The Control, Safety & Transparency component defines how far AICO’s agency can go and how that power is exposed and governed at the UX/infra level. It sits on top of the Values & Ethics / policy engine and World Model to:

  • give users clear controls over autonomy and capabilities,
  • enforce permissions and modes,
  • provide audit trails of significant autonomous actions,
  • and answer "why did you do this / why didn’t you?" in human terms.

Values & Ethics decides what is allowed; this component decides how that is configured, enforced at the edges, and surfaced to humans.

2. Conceptual Model

Four core responsibilities:

  • User primacy & modes – users can configure, pause, or reset agency; choose overall safety/initiative modes.
  • Permissions & capabilities – manage whitelists/blacklists for tools, integrations, and action classes, implemented via the structured policy engine (agency-component-values-ethics.md).
  • Audit logging – record autonomous actions, triggering goals/plans, EvaluationResult decisions, tools used, and key context.
  • Explainability – generate human-understandable explanations based on ontology-backed provenance (PerceptualEvents, Goals, WorldStateFacts, policies).

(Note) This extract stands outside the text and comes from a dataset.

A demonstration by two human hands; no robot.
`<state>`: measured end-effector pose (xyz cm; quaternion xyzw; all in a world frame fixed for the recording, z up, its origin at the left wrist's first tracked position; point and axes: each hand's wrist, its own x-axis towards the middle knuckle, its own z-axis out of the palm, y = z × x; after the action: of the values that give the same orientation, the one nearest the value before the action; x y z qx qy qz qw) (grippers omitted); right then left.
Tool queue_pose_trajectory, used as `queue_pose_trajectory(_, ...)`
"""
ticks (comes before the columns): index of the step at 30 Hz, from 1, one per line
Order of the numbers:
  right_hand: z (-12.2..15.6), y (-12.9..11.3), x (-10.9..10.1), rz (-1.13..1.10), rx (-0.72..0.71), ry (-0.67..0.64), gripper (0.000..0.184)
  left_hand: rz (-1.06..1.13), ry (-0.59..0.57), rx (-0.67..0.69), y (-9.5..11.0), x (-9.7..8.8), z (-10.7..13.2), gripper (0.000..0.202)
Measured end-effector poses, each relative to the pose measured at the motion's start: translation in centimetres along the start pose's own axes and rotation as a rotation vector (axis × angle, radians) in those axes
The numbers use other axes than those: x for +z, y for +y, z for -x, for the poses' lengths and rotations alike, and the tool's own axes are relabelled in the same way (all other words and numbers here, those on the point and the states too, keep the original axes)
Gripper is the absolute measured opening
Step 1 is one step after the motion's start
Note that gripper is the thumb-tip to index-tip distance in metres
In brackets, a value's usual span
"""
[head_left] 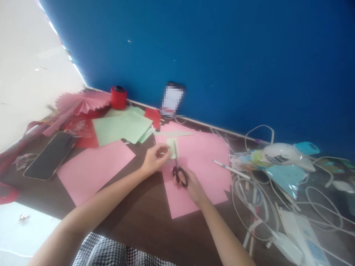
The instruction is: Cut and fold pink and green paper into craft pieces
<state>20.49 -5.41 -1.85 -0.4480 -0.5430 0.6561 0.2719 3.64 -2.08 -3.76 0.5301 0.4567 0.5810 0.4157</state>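
Note:
In the head view my right hand (191, 184) has its fingers in the handles of a pair of black-handled scissors (175, 155), blades pointing away from me. The blades lie against a small pale green piece of paper (172, 146). My left hand (155, 159) pinches that piece at its left edge between thumb and fingers. Under both hands spreads a stack of pink paper sheets (205, 159). A narrow pale green paper strip (177, 133) rests across the top of the stack, just beyond the blades.
To the left lie green sheets (122, 127), a pink sheet (97, 168), a dark phone (50, 155) and a pink paper fan (83, 101). A red cylinder (118, 99) and a blurred-out phone (172, 99) stand by the blue wall. White cables (249, 207) and a white bottle (283, 153) crowd the right.

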Motion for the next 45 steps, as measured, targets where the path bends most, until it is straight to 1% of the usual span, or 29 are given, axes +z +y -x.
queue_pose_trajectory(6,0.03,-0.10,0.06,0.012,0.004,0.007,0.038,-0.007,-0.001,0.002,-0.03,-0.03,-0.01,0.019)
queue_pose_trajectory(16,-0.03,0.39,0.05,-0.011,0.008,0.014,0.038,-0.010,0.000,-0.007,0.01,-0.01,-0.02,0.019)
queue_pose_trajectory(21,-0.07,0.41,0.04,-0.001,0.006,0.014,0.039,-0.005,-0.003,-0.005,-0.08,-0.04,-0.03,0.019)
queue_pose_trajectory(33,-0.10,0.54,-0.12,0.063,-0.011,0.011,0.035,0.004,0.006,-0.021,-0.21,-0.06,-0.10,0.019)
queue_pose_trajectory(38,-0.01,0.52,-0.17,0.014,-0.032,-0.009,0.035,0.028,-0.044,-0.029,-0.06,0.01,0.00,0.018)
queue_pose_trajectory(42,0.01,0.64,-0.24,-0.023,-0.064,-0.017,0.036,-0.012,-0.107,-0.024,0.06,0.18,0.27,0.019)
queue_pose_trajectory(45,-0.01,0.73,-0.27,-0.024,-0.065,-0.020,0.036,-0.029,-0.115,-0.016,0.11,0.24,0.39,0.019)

3. Data Model (Conceptual)

  • AgencyMode
  • mode ∈ {cautious, balanced, experimental} (per-user, per-install).
  • Maps to different default PolicyProfiles and resource/initiative caps.

  • CapabilityConfig

  • Per tool/integration/action-class:
    • capability_id, type (tool, integration, action_class),
    • enabled (boolean),
    • requires_explicit_consent (boolean),
    • optional max_frequency / quotas.
  • Backed by PolicyRules in Values & Ethics; this is the UX-facing view.

  • PauseState

  • is_paused (boolean), scope (all/only_proactive/only_background), since, reason.

  • AuditEntry

  • audit_id, timestamp,
  • action_type (goal_created, plan_executed, tool_invoked, policy_block, consent_request, etc.),
  • actor (AICOAgent, component),
  • goal_id / plan_id / step_id (if applicable),
  • tool_id / skill_id (if applicable),
  • evaluation_result (from Values & Ethics),
  • affected_entities (Persons, LifeAreas, WorldStateFacts),
  • summary_text (human-readable description).

  • ExplanationArtifact

  • produced on demand; not necessarily stored long term.
  • contains: key provenance links (PerceptualEvent chain, policies, goals/plans, WM facts) and a short narrative.

4. Operations & Behaviour

  • SetAgencyMode(mode)
  • Updates AgencyMode; internally selects/updates the relevant ValueProfile / PolicyRules.
  • May adjust Scheduler/Lifecycle caps (e.g., fewer proactive tasks in cautious mode).

  • UpdateCapabilities(config_deltas)

  • Turn specific tools/integrations/action-classes on/off or toggle requires_explicit_consent.
  • Writes through to Values & Ethics as structured PolicyRules.

  • PauseAgency(scope, reason) / ResumeAgency()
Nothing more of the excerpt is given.